Wendys has a significant amount of debt outstanding. Such indebtedness, along with the other contractual
commitments of our subsidiaries, could adversely affect our business, financial condition and results of
operations, as well as the ability of certain of our subsidiaries to meet debt payment obligations.
Wendy’s has a significant amount of debt and debt service requirements. As of December 29, 2013, on a
consolidated basis, there was approximately $1.5 billion of outstanding debt.
This level of debt could have significant consequences on our future operations, including:
making it more difficult to meet payment and other obligations under outstanding debt;
resulting in an event of default if our subsidiaries fail to comply with the financial and other restrictive
covenants contained in debt agreements, which event of default could result in all of our subsidiaries’ debt
becoming immediately due and payable;
reducing the availability of our cash flow to fund working capital, capital expenditures, acquisitions and other
general corporate purposes, and limiting our ability to obtain additional financing for these purposes;
subjecting us to the risk of increased sensitivity to interest rate increases on our indebtedness with variable
interest rates, including borrowings under the Restated Credit Agreement;
limiting our flexibility in planning for, or reacting to, and increasing our vulnerability to, changes in our
business, the industry in which we operate and the general economy; and
placing us at a competitive disadvantage compared to our competitors that are less leveraged.
In addition, certain of our subsidiaries also have significant contractual requirements for the purchase of soft
drinks.

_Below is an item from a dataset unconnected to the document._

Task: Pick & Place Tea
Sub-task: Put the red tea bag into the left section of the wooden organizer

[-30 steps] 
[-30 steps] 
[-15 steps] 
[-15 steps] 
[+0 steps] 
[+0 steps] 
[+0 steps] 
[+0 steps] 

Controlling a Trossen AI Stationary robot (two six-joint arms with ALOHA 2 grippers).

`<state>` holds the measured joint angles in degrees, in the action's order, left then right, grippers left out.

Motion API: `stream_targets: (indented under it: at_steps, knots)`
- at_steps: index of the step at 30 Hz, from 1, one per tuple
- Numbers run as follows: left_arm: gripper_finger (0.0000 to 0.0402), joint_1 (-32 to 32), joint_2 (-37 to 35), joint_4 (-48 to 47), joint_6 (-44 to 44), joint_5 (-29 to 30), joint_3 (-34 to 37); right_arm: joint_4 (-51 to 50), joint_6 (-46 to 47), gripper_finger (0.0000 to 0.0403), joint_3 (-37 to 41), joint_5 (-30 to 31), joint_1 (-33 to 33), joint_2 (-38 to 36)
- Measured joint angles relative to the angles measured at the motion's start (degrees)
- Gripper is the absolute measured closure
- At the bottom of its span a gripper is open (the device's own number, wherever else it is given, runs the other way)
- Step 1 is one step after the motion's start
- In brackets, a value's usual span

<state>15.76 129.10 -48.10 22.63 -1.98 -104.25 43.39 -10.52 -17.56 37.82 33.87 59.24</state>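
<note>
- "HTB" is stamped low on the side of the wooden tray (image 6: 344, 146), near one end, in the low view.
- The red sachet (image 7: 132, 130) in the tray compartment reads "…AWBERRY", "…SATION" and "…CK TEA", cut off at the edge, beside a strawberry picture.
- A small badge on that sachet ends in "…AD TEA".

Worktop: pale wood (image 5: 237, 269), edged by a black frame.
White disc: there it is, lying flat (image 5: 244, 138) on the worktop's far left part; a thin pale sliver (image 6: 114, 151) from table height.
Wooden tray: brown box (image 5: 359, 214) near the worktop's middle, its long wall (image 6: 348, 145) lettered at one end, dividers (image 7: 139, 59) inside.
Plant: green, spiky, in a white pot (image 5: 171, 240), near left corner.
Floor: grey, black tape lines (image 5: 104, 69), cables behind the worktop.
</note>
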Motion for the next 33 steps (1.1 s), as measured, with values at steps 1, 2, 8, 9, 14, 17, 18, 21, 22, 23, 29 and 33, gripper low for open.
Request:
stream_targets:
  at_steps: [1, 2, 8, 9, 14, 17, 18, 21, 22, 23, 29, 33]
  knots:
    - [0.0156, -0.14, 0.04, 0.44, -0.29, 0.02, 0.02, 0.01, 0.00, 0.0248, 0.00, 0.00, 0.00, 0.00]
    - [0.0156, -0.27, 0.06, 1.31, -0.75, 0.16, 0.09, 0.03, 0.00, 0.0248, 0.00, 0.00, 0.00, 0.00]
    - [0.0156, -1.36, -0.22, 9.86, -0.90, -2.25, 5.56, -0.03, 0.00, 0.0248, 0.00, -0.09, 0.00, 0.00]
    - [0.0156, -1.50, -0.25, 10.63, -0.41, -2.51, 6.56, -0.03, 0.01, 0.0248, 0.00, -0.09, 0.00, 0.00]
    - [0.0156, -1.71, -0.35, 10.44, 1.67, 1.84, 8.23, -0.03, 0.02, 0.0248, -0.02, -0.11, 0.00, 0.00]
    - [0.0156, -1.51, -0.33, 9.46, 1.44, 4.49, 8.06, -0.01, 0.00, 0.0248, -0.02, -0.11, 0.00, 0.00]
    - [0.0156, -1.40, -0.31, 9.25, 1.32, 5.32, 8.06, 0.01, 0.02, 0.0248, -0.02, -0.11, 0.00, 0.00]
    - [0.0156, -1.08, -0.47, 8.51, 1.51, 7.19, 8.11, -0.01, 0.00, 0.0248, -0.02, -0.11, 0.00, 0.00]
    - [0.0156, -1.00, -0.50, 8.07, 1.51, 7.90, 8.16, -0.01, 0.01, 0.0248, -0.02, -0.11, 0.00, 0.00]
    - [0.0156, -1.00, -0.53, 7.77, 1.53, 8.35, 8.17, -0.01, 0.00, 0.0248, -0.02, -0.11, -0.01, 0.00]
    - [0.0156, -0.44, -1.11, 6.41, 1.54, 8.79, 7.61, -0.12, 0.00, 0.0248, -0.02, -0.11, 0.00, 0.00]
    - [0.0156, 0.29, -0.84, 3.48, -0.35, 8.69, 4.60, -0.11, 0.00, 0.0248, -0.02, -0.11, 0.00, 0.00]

Wendy’s has also provided loan guarantees to various lenders on behalf of franchisees entering into debt
arrangements for new restaurant development and equipment financing, and one guarantee to a lender for a
franchisee, in connection with the refinancing of the franchisee’s debt. Certain subsidiaries also guarantee or are
contingently liable for certain leases of their respective franchisees for which they have been indemnified. In addition,
certain subsidiaries also guarantee or are contingently liable for certain leases of their respective franchisees for which
they have not been indemnified. These commitments could have an adverse effect on our liquidity and the ability of
our subsidiaries to meet payment obligations.

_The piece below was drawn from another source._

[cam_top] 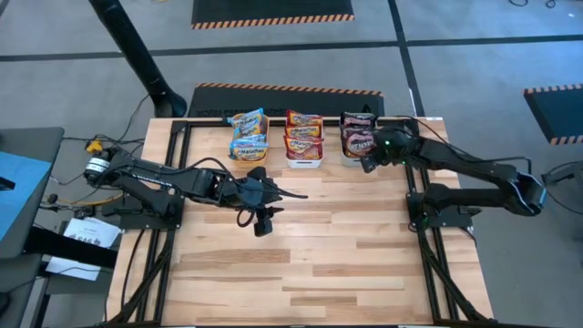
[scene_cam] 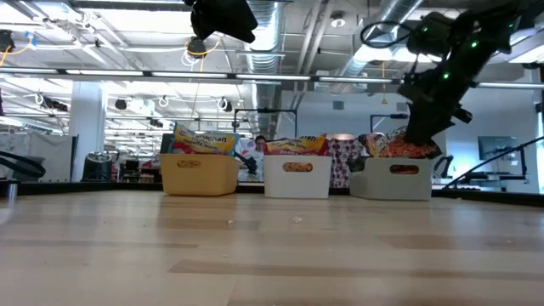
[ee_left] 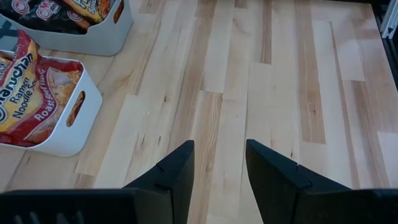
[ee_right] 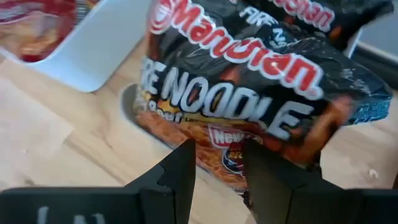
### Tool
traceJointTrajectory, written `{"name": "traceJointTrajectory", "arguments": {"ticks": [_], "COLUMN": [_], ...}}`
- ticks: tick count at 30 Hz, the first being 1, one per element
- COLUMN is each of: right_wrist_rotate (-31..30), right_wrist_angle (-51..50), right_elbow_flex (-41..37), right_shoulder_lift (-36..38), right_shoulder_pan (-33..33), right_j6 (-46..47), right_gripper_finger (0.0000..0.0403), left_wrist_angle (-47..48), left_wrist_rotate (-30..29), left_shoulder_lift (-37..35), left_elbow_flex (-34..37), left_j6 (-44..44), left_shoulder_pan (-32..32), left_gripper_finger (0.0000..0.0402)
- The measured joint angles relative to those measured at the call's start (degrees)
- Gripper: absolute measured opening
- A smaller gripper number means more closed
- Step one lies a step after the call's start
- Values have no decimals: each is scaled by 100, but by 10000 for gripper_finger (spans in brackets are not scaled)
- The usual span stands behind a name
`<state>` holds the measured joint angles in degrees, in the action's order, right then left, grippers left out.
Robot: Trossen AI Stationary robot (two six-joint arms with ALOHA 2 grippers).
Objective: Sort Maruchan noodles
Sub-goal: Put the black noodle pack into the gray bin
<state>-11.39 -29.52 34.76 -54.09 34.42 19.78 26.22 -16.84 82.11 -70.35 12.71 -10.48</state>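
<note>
Three bins stand in a row at the table's far edge. The orange bin (cam_top: 248, 138) holds yellow-and-blue Maruchan noodles. The white bin (cam_top: 305, 141) holds red-orange packets. The grey bin (cam_top: 357, 137) holds dark red-black ones. My right gripper (cam_top: 370, 162) hangs open at the grey bin's near side, slanting down. The near edge of a dark red-black packet (ee_right: 236, 81) shows between its fingers. My left gripper (ee_left: 219, 165) stands open above bare wood near the table's middle (cam_top: 264, 219), with nothing between its fingers. My right gripper has a finger on either side of the dark packet's near edge (ee_right: 221, 158), coming at it slanting down from the table's near side. Whether the fingers touch the packet I cannot tell. The packet lies on the grey bin and juts over its near wall.
The white bin (ee_right: 93, 50) with a red packet stands close beside the grey one. Black frame rails (cam_top: 419, 228) run along the table's left and right sides. The wooden top (cam_top: 310, 264) in front of the bins carries no packets.
</note>
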Motion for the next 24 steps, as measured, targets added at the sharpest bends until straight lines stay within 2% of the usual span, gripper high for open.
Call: {"name": "traceJointTrajectory", "arguments": {"ticks": [6,15,24], "right_wrist_rotate": [-76,32,114], "right_wrist_angle": [175,495,464], "right_elbow_flex": [9,15,149], "right_shoulder_lift": [-455,-1029,-1093], "right_shoulder_pan": [214,187,128], "right_j6": [234,330,615], "right_gripper_finger": [153,140,139], "left_wrist_angle": [-1,-37,-40], "left_wrist_rotate": [-2,-7,-4], "left_shoulder_lift": [0,94,205], "left_elbow_flex": [0,-1,4], "left_j6": [-1,0,24], "left_shoulder_pan": [1,3,9], "left_gripper_finger": [134,134,134]}}
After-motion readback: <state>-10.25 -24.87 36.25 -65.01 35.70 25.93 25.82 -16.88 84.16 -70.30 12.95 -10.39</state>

The ability to meet payment and other obligations under the debt instruments of our subsidiaries depends on
their ability to generate significant cash flow in the future. This, to some extent, is subject to general economic,
financial, competitive, legislative and regulatory factors as well as other factors that are beyond our control. We cannot
assure you that our business will generate cash flow from operations, or that future borrowings will be available to us
under existing or any future credit facilities or otherwise, in an amount sufficient to enable our subsidiaries to meet
their debt payment obligations and to fund other liquidity needs. If our subsidiaries are not able to generate sufficient
cash flow to service their debt obligations, they may need to refinance or restructure debt, sell assets, reduce or delay
capital investments, or seek to raise additional capital. If our subsidiaries are unable to implement one or more of
these alternatives, they may not be able to meet debt payment and other obligations.
We and our subsidiaries may still be able to incur substantially more debt. This could exacerbate further the
risks associated with our substantial leverage.
We and our subsidiaries may be able to incur substantial additional indebtedness, including additional secured
indebtedness, in the future. The terms of the Restated Credit Agreement restrict, but do not completely prohibit, us
or our subsidiaries from doing so. If new debt or other liabilities are added to our current consolidated debt levels, the
related risks that we now face could intensify.